**Task**: Return every line of the data that contains the string "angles".

(Stored dataset items)
● ● ●

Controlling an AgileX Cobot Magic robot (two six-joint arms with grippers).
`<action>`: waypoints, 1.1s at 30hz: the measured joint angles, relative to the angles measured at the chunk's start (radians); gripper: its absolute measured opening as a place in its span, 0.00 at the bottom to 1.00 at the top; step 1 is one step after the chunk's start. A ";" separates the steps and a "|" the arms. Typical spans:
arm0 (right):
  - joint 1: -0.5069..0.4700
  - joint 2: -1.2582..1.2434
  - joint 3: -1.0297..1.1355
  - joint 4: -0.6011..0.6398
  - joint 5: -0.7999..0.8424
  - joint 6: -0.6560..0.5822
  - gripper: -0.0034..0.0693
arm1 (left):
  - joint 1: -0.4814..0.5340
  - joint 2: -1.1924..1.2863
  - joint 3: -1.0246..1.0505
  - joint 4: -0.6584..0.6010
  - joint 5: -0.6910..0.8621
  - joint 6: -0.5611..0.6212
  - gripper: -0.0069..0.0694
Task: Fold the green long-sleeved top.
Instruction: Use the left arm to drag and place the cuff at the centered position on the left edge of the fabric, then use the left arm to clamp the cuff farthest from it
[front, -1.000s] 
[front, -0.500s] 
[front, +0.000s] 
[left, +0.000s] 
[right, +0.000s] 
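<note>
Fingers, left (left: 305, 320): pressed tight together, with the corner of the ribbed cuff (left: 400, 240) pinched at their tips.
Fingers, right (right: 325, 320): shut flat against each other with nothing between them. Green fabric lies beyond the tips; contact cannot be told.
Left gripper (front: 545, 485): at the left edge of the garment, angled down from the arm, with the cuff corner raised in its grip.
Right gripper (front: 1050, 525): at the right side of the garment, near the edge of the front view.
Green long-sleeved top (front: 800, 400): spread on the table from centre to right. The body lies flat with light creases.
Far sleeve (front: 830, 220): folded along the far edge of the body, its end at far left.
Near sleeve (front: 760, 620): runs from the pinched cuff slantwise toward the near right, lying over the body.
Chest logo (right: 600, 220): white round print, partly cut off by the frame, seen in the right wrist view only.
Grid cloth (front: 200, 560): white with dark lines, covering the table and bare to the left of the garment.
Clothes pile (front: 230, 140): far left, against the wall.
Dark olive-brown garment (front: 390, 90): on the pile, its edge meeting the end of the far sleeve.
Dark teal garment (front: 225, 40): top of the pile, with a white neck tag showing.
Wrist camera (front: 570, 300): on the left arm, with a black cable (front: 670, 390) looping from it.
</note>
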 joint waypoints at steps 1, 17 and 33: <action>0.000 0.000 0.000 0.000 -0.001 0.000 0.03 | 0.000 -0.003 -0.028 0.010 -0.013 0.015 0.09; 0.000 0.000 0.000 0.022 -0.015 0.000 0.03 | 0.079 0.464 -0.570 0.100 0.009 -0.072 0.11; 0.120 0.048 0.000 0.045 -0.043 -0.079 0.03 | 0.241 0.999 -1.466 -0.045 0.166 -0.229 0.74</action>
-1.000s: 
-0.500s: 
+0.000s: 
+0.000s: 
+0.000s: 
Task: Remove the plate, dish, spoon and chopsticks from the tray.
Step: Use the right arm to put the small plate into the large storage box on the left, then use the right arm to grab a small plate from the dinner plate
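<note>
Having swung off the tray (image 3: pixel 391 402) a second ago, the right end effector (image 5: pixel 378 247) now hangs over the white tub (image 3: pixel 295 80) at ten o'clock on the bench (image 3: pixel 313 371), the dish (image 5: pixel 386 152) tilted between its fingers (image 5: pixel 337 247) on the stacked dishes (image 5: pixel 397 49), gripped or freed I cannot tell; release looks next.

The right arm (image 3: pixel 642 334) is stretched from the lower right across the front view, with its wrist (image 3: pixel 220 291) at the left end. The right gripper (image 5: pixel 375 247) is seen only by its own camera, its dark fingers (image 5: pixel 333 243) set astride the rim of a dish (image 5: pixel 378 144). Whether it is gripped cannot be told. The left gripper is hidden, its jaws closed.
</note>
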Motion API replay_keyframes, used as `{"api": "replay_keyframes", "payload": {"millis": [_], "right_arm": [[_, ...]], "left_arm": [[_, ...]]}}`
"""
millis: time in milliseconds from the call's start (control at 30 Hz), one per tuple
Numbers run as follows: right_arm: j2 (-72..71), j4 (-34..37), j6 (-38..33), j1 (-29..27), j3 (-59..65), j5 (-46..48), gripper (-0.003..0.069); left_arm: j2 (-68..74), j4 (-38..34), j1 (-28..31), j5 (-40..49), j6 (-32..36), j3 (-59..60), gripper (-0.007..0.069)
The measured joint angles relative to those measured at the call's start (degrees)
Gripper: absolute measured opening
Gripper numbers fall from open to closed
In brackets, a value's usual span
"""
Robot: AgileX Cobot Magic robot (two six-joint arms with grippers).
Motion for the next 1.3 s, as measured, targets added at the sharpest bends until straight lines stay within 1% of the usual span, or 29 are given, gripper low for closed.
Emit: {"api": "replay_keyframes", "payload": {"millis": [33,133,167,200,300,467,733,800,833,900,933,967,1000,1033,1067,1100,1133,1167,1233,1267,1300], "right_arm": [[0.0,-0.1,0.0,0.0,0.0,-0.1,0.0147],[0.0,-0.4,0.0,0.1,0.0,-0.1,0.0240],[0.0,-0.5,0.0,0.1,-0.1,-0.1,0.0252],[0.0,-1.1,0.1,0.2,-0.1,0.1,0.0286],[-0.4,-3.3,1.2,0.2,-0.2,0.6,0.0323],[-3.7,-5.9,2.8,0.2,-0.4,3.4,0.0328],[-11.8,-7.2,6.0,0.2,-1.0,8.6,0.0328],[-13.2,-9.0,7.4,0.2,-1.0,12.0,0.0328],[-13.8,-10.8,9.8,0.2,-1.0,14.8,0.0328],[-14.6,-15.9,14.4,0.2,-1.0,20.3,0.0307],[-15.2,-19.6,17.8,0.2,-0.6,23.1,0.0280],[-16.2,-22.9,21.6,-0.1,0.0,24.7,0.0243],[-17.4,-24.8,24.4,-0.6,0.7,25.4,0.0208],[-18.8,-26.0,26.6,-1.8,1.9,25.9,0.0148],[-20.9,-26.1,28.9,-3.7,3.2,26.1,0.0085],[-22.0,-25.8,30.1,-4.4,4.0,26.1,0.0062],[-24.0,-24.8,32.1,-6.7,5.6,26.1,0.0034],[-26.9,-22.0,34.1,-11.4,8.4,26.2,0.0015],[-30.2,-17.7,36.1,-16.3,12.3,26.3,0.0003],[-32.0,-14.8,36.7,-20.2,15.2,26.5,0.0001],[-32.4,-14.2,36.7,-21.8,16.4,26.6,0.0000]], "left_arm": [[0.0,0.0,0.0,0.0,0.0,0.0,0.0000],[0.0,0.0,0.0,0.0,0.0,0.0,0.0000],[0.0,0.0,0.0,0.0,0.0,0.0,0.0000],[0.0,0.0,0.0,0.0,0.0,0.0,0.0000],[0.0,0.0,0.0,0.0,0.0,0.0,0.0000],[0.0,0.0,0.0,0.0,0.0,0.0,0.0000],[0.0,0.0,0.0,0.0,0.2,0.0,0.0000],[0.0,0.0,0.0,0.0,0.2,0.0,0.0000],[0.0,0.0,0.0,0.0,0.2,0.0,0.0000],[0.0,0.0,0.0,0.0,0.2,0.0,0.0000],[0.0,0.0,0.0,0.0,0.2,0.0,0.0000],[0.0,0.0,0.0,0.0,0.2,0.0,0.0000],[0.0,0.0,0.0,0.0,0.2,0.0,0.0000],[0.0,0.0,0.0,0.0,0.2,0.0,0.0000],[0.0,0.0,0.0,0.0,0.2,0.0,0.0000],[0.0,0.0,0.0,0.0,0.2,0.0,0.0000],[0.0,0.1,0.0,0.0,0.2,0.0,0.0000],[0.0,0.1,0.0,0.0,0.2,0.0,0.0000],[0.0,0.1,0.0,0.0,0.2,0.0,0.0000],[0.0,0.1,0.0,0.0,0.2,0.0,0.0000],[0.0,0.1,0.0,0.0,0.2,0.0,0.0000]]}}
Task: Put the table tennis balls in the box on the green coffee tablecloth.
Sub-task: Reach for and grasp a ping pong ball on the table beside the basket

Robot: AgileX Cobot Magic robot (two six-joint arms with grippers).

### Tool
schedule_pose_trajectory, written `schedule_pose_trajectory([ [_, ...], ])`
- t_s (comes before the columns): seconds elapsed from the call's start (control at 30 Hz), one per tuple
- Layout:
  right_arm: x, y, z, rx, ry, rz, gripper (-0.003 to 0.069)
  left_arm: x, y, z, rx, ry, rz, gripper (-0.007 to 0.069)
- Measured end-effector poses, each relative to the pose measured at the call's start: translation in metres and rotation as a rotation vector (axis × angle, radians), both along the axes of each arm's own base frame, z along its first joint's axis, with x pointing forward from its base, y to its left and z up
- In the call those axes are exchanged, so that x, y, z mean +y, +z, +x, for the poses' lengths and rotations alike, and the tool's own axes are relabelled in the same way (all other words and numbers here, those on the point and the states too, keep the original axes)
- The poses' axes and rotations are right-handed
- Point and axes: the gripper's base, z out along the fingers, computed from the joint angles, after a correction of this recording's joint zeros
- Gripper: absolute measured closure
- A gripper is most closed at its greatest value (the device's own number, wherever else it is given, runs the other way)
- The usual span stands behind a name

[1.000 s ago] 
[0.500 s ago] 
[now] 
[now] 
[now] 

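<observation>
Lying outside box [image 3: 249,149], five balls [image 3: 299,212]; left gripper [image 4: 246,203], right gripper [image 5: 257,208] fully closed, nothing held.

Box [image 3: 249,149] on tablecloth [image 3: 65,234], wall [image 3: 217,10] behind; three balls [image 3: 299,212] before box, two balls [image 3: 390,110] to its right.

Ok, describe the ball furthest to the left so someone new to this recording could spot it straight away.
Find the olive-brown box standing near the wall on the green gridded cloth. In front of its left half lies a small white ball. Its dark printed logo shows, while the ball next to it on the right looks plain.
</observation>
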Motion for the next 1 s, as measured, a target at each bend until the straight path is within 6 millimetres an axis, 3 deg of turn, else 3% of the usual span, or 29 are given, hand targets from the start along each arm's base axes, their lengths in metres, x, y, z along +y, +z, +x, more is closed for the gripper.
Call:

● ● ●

**Output below**:
`<action>`: waypoints, 1.1s at 30hz: the measured joint angles, relative to the angles measured at the chunk's start (radians); gripper: its absolute measured opening as a place in its span, 0.00 at the bottom to 1.00 at the top; step 1 is one step after the chunk's start. A ";" separates the steps and a "|" the arms. Typical spans:
The measured joint angles relative to those measured at the call's start (degrees)
- Point and axes: the gripper's base, z out along the fingers, computed from the joint angles, after a correction of this recording's joint zeros

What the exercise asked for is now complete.